> EXERCISE
Find the line containing "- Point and" in the listing below. Repeat it exactly, along with each following line up to and including the one containing "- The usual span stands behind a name".

> PROVIDED RECORDS
----------------

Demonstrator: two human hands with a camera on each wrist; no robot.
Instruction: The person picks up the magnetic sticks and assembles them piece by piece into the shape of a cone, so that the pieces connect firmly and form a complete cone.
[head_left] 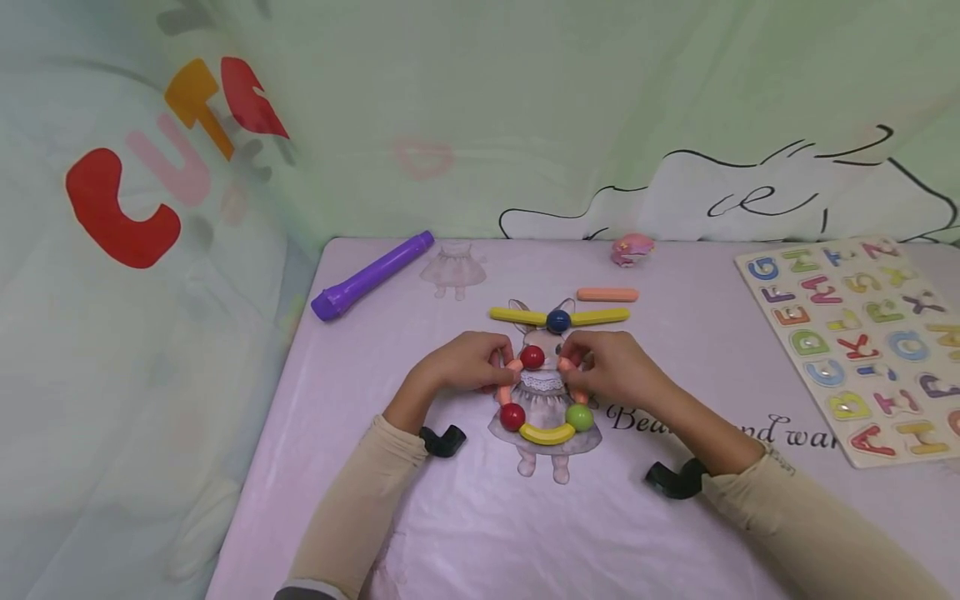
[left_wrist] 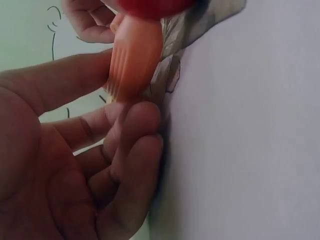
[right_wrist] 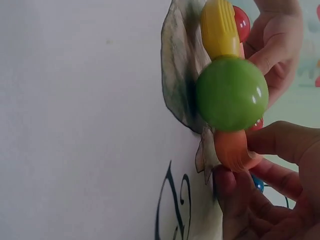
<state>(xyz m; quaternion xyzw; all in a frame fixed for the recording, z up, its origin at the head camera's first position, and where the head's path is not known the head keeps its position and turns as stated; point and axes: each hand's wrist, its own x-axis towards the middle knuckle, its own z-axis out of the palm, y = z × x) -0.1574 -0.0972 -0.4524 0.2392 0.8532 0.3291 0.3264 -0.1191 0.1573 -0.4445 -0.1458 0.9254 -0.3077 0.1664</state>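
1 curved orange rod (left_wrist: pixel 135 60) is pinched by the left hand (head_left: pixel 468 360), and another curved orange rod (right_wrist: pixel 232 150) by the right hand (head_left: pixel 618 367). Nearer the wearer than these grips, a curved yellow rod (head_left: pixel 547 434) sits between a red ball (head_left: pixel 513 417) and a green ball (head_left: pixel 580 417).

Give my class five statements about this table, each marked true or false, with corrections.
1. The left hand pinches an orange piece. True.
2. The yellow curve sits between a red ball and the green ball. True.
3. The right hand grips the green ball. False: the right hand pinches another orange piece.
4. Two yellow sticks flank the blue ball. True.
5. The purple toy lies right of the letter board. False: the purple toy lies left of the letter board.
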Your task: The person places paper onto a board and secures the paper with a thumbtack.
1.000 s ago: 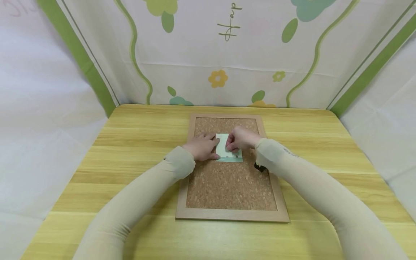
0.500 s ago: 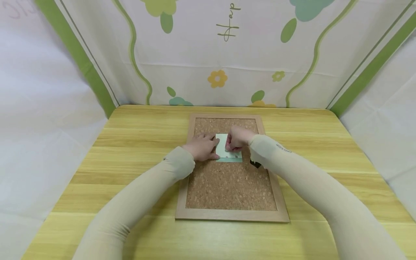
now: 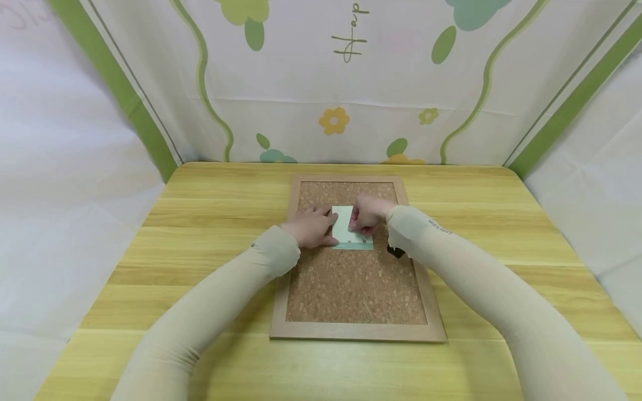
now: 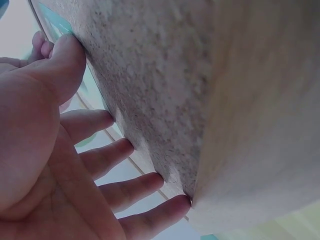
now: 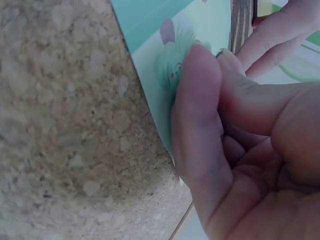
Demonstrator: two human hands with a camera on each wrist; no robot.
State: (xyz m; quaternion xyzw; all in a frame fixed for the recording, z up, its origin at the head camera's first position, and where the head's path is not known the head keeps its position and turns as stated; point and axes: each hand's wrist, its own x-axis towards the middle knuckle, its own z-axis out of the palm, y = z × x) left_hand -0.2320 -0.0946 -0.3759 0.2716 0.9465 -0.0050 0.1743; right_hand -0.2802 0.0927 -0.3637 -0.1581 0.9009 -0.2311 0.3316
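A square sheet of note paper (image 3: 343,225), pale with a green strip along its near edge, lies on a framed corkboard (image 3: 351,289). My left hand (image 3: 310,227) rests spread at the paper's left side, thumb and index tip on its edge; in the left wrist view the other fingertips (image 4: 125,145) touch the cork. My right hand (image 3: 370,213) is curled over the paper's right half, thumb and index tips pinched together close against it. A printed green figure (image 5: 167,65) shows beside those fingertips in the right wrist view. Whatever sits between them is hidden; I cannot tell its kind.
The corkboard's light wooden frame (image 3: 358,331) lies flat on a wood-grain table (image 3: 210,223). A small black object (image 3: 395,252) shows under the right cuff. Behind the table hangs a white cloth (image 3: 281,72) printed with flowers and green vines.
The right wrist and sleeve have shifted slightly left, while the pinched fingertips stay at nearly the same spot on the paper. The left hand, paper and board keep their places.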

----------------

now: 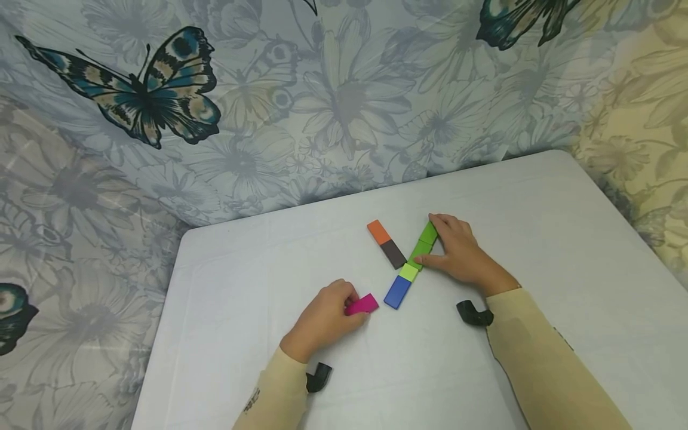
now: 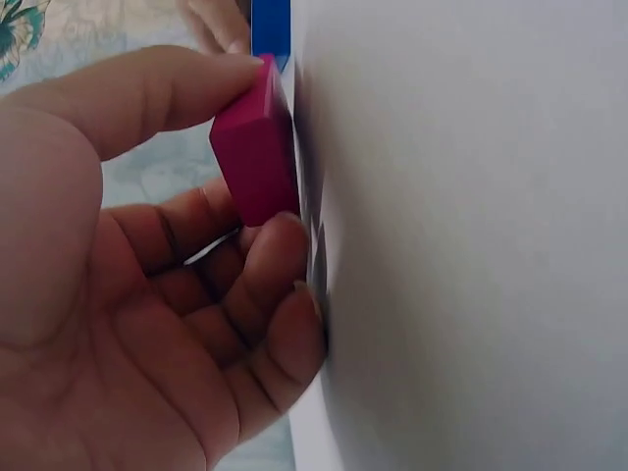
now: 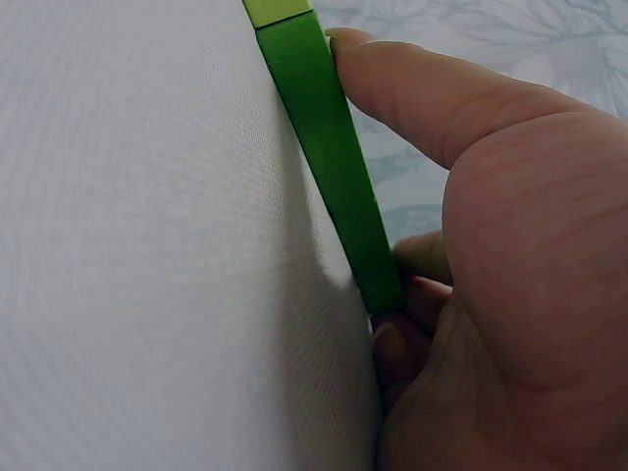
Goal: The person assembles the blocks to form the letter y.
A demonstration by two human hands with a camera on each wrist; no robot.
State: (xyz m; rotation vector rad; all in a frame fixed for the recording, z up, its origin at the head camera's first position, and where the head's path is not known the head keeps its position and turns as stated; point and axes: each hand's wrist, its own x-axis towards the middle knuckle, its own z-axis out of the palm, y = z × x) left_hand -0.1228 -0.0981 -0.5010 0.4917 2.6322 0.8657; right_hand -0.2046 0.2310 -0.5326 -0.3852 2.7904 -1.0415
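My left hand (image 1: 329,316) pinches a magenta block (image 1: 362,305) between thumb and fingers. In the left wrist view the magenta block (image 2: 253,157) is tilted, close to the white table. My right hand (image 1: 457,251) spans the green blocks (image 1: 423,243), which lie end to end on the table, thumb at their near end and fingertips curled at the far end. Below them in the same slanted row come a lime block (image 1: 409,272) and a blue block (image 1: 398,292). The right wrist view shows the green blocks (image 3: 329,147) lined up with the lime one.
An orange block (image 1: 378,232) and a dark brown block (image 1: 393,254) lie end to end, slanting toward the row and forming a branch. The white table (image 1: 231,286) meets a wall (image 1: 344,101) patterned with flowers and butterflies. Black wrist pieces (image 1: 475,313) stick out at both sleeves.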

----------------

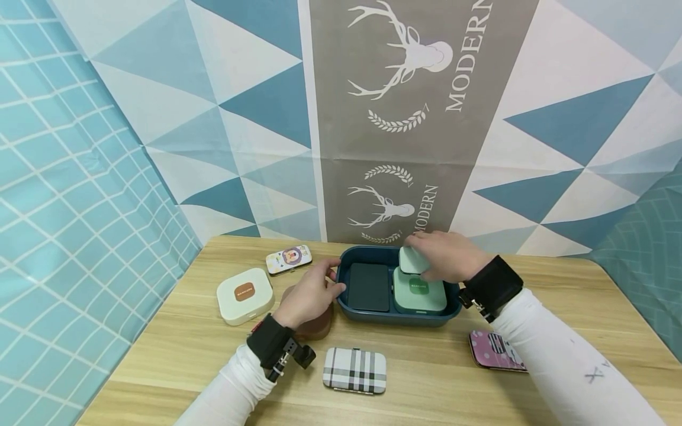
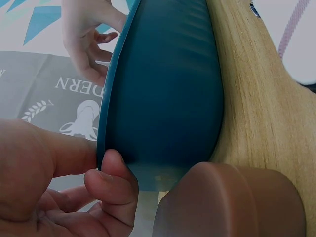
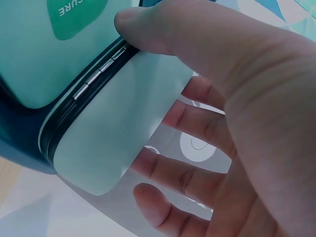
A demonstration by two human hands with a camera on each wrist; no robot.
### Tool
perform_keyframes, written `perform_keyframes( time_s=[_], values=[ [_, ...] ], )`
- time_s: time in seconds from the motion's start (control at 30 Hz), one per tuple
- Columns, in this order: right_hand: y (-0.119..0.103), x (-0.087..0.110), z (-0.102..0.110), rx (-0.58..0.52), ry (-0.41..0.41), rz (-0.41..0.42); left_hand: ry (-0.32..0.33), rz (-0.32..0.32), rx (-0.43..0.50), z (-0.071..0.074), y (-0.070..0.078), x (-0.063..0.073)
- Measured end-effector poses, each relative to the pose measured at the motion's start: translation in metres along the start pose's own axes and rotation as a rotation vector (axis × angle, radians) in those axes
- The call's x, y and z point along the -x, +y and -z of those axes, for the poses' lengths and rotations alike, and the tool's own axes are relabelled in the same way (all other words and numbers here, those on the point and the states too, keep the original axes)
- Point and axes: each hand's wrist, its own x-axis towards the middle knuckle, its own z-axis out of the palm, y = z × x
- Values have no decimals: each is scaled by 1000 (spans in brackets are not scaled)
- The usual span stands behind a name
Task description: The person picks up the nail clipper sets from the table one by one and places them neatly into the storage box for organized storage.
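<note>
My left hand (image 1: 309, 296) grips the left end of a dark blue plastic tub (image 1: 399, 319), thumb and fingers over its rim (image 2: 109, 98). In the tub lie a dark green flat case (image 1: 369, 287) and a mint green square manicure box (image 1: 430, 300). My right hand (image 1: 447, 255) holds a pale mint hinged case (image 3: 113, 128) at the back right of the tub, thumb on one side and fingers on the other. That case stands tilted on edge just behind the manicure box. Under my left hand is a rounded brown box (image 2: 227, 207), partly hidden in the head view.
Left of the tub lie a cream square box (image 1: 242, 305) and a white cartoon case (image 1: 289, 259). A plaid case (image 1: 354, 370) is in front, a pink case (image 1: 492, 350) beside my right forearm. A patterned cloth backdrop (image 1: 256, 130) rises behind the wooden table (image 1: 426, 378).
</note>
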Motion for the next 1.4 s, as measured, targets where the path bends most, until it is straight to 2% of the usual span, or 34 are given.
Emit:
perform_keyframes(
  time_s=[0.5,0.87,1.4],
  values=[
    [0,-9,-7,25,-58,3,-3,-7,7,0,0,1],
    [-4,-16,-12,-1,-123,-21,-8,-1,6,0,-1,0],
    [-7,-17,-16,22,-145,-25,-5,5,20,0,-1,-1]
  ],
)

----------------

> REPLY TO THE EXERCISE
- Point and axes: each hand's wrist, its own x-axis towards the middle knuckle, its own z-axis out of the palm, y = z × x
- Values have no decimals: each is scaled by 1000 (spans in brackets are not scaled)
- The usual span stands behind a name

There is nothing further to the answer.